[ACTION ITEM]
When you reach the line with "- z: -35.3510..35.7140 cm" in the data below, begin printing lines exactly, and stop once the line with "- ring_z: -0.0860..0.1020" has been printed.

□ □ □

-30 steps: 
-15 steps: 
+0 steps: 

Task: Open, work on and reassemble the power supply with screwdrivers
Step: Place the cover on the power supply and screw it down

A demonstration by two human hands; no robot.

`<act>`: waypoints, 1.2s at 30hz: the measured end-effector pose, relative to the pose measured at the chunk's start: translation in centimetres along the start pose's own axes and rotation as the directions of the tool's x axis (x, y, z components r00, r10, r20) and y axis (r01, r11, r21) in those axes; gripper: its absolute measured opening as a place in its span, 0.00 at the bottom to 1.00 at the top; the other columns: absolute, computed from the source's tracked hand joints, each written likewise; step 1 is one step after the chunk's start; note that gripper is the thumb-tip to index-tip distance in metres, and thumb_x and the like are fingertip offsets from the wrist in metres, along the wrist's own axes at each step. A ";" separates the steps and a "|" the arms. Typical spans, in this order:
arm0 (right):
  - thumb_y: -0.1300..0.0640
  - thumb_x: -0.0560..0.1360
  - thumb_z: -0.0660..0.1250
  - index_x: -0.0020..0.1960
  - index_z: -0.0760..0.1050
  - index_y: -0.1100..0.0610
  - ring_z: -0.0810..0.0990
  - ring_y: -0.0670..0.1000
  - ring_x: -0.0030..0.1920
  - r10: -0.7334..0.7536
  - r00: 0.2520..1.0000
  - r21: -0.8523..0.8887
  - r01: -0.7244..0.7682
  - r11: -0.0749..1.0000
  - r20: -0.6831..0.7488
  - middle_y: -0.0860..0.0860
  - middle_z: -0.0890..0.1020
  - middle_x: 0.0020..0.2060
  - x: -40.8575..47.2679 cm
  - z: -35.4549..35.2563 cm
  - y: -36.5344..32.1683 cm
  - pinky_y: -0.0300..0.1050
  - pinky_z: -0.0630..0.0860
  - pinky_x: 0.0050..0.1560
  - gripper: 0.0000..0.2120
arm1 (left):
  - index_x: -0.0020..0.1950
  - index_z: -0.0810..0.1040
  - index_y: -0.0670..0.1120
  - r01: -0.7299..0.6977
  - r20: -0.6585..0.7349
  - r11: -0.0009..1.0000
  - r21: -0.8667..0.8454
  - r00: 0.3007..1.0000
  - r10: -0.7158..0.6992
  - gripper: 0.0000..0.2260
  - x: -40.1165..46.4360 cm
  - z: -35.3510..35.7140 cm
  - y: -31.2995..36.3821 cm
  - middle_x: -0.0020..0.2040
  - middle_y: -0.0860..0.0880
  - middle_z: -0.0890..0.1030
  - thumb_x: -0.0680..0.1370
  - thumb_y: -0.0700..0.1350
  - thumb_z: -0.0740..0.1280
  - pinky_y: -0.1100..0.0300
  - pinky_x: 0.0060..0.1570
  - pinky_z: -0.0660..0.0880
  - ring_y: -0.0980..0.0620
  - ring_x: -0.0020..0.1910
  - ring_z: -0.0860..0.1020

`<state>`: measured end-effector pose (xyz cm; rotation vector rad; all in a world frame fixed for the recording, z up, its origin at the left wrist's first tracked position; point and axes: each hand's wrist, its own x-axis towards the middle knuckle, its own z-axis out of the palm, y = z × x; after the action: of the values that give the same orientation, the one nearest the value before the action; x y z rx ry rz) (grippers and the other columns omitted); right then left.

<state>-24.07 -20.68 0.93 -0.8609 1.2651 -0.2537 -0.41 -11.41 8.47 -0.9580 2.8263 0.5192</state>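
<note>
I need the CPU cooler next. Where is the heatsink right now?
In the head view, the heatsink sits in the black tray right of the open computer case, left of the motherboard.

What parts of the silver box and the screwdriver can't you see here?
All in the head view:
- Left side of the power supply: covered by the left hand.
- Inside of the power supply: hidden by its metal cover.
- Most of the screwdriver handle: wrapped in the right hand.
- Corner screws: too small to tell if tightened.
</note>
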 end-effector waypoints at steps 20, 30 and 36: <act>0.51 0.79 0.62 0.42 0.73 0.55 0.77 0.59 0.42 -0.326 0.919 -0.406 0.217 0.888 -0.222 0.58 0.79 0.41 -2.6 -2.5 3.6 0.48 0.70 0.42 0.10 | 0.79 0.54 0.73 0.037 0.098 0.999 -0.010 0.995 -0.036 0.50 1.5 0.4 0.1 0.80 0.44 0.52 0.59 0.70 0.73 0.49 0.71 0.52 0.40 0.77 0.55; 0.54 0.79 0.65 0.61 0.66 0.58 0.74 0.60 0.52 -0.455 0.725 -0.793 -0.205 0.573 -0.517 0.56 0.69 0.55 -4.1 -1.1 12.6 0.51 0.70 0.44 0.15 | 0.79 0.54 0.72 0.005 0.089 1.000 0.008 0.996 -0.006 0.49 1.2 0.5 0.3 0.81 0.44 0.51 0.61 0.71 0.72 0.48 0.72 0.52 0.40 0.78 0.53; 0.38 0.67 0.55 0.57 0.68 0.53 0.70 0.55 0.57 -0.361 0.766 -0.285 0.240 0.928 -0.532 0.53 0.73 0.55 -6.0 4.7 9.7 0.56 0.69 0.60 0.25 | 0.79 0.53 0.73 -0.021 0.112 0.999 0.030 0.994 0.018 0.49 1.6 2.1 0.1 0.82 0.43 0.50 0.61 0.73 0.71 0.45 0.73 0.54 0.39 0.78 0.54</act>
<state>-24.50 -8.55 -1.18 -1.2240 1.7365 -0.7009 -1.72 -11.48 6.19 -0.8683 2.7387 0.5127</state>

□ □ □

[EXERCISE RESULT]
  - z: -35.3510..35.7140 cm
  - y: -31.2995..36.3821 cm
  - middle_x: -0.0020..0.2040
  - middle_y: -0.0860..0.0880
  - middle_z: -0.0890..0.1030
  - thumb_x: -0.0680..0.1370
  - thumb_y: -0.0700..0.1350
  - thumb_z: -0.0740..0.1280
  - pinky_y: -0.1100..0.0300
  - pinky_x: 0.0060..0.1570
  - pinky_z: -0.0660..0.0880
  - ring_y: -0.0980..0.0620
  - ring_x: -0.0020..0.1910
  - ring_z: -0.0860..0.1020

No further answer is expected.